▶ **EXERCISE OBJECTIVE**
Of the records that follow, copy only the lines from the line containing "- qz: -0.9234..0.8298" to the line containing "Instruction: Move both", both included, exactly as written.

(Collected data entries)
##############################

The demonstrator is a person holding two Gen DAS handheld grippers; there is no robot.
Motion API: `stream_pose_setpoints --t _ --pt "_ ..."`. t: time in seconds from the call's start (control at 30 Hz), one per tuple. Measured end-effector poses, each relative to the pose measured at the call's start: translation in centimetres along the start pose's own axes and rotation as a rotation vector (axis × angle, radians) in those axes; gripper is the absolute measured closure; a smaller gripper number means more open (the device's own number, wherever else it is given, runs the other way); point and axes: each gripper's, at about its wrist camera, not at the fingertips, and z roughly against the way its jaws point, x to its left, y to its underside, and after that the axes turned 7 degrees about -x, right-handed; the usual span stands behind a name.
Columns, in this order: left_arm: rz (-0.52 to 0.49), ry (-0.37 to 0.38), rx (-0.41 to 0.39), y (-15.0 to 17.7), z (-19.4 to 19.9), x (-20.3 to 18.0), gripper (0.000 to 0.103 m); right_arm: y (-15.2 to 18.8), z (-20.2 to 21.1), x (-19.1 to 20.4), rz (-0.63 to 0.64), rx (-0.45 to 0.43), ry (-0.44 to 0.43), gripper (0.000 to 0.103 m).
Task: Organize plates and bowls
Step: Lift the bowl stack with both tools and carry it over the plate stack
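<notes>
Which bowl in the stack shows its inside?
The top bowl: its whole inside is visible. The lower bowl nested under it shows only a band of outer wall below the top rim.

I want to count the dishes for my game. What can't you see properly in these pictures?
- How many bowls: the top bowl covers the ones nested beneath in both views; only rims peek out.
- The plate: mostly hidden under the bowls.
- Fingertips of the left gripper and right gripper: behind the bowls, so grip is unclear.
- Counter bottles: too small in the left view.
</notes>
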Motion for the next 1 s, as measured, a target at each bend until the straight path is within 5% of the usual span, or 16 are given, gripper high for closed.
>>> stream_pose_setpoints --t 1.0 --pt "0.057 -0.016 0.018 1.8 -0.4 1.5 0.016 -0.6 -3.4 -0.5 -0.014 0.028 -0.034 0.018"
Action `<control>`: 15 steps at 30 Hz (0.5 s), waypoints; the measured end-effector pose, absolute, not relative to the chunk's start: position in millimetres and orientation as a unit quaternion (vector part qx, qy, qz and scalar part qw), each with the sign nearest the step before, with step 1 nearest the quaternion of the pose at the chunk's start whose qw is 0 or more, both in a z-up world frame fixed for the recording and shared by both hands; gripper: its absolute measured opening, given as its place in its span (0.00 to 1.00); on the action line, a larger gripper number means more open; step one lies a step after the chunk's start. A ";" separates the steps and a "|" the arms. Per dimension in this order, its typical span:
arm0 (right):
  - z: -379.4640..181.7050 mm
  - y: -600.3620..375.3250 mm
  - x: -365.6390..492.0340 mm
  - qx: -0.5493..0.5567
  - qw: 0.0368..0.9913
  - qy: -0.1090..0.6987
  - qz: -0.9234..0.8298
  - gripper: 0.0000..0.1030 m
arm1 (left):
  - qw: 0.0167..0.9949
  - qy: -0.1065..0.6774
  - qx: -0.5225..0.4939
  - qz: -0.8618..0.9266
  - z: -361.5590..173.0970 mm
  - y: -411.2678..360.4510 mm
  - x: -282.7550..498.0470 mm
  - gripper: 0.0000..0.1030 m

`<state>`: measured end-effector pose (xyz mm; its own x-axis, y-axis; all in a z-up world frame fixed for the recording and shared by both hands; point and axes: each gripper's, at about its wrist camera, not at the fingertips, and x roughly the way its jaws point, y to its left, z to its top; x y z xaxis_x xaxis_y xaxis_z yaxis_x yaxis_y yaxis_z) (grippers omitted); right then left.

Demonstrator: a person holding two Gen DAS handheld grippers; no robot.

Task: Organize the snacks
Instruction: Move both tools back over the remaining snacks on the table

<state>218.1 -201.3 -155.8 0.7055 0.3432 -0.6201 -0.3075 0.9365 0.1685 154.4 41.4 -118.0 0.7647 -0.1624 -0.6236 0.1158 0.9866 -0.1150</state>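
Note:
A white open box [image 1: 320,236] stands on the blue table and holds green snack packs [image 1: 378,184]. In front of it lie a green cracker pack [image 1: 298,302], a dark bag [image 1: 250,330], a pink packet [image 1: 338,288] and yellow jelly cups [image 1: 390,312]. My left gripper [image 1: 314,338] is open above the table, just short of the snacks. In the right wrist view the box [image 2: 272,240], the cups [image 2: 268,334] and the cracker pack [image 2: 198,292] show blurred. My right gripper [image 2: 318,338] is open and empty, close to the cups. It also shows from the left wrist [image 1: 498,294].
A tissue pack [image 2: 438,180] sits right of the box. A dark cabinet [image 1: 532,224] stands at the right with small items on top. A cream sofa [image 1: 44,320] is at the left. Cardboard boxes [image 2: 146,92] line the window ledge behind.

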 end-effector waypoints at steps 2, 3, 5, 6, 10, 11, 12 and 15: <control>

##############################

▶ **THE COMPLETED TASK**
  - qz: -0.9234..0.8298
  - gripper: 0.0000..0.1030 m
arm1 (left):
  - qw: 0.0167..0.9949
  - qy: -0.1065..0.6774
  - qx: -0.5225..0.4939
  - qz: -0.8618..0.9266
  - z: -361.5590..173.0970 mm
  - y: -411.2678..360.4510 mm
  - x: -282.7550..498.0470 mm
  - gripper: 0.0000..0.1030 m

`<state>`: measured end-effector pose (xyz mm; its own x-axis, y-axis; all in a z-up world frame fixed for the recording and shared by both hands; point and axes: each gripper's, at about its wrist camera, not at the fingertips, and x roughly the way its jaws point, y to its left, z to its top; x y z xaxis_x xaxis_y xaxis_z yaxis_x yaxis_y yaxis_z) (grippers omitted); right then left.

Demonstrator: a person holding two Gen DAS handheld grippers; no robot.

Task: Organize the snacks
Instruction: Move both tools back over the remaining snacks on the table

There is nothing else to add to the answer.